# Thread: Two (Hopefully the last two!) Integration Questions

1. ## Two (Hopefully the last two!) Integration Questions

These questions share a similar theme.

1) Integral of (x-1)dx/(x^2 - 4x + 5)

I have tried dividing this problem into two fractions, without result. I thought maybe difference of squares somehow on the bottom, x^2 - 4x + 4 + 1, but what then?

2) xdx/x^4 + x^2 + 1

I set u = x^2
du = 2x
= 1/2 Integral of du/u^2+u+1

And I STILL can't solve it! It is in a really simple form now, 1/u^2 + u + 1, what am I doing wrong?

Seems like it would be obvious, but it's evading me.

Sigh. Why is this not obvious to me? V. frustrating

2. $\int\frac{x-1}{x^2-4x+5}dx$

Well you know that:

$x^2-4x+5=x^2-4x+4 +1 = (x-2)^2+1$

so:

$\int\frac{x-1}{(x-2)^2+1}$

so let's let u = x-2

so du= dx and u+1=x-1

$\int\frac{u+1}{u^2+1}$

Then I would do a second substitution with trigonometry:

let $u = tan\theta$

$du = \frac{1}{cos^2\theta}d\theta$

$\int\frac{tan\theta+1}{tan^2\theta +1}*\frac{1}{cos^2\theta}d\theta$

$\int\frac{tan\theta+1}{\frac{1}{cos^2\theta}}*\fra c{1}{cos^2\theta}d\theta$

$\int (tan\theta+1)d\theta$

3. Ah, it was the difference of squares trick.

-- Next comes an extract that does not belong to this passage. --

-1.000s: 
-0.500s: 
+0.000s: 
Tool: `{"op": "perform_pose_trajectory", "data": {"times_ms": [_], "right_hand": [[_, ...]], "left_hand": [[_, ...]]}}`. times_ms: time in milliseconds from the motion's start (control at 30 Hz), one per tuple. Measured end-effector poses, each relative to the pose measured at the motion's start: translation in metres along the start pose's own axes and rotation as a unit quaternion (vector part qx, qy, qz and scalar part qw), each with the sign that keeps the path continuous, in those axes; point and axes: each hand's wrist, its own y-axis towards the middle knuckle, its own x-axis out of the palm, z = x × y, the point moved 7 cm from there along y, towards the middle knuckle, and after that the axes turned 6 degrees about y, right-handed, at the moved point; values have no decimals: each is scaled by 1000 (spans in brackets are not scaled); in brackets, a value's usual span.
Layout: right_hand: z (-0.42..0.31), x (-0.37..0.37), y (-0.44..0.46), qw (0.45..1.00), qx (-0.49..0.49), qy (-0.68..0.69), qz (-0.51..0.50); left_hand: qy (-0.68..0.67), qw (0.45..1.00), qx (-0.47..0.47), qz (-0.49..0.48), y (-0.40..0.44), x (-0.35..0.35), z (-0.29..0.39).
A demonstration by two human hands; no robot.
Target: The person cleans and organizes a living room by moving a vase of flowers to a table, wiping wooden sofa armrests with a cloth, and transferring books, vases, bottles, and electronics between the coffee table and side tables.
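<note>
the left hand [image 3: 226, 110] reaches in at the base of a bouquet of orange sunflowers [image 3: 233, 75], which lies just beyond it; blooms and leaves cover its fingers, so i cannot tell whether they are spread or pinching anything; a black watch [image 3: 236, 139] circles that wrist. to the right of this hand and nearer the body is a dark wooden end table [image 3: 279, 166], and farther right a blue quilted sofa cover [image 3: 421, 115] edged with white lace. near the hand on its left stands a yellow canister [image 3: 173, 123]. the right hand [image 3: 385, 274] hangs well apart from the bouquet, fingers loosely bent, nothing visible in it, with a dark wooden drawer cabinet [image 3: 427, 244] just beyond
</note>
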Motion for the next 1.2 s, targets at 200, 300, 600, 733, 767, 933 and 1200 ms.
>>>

I don't feel confident using it, it always seems suspicious to me!

4. Well the truth is that I went through calculus I, II and III with only power rule, product rule, derivative of sine and cosine memorized.

Something useful to remember with trig substitutions though:

$sin^2\theta+cos^2\theta=1$

divide by cos^2 on both sides:
$\frac{sin^2\theta}{cos^2\theta}+\frac{cos^2\theta} {cos^2\theta}=\frac{1}{cos^2\theta}$

$tan^2\theta+1=sec^2\theta$

$sin^2\theta+cos^2\theta=1$

divide by sin^2 on both sides:
$\frac{sin^2\theta}{sin^2\theta}+\frac{cos^2\theta} {sin^2\theta}=\frac{1}{sin^2\theta}$

$1+cot^2\theta=csc^2\theta$

And you don't have to memorize is it tan^2 -1 = csc^2 ? or whatever just straight and simple.

5. $\frac{u+1}{u^{2}+1}=\frac{u}{u^{2}+1}+\frac{1}{u^{ 2}+1}.$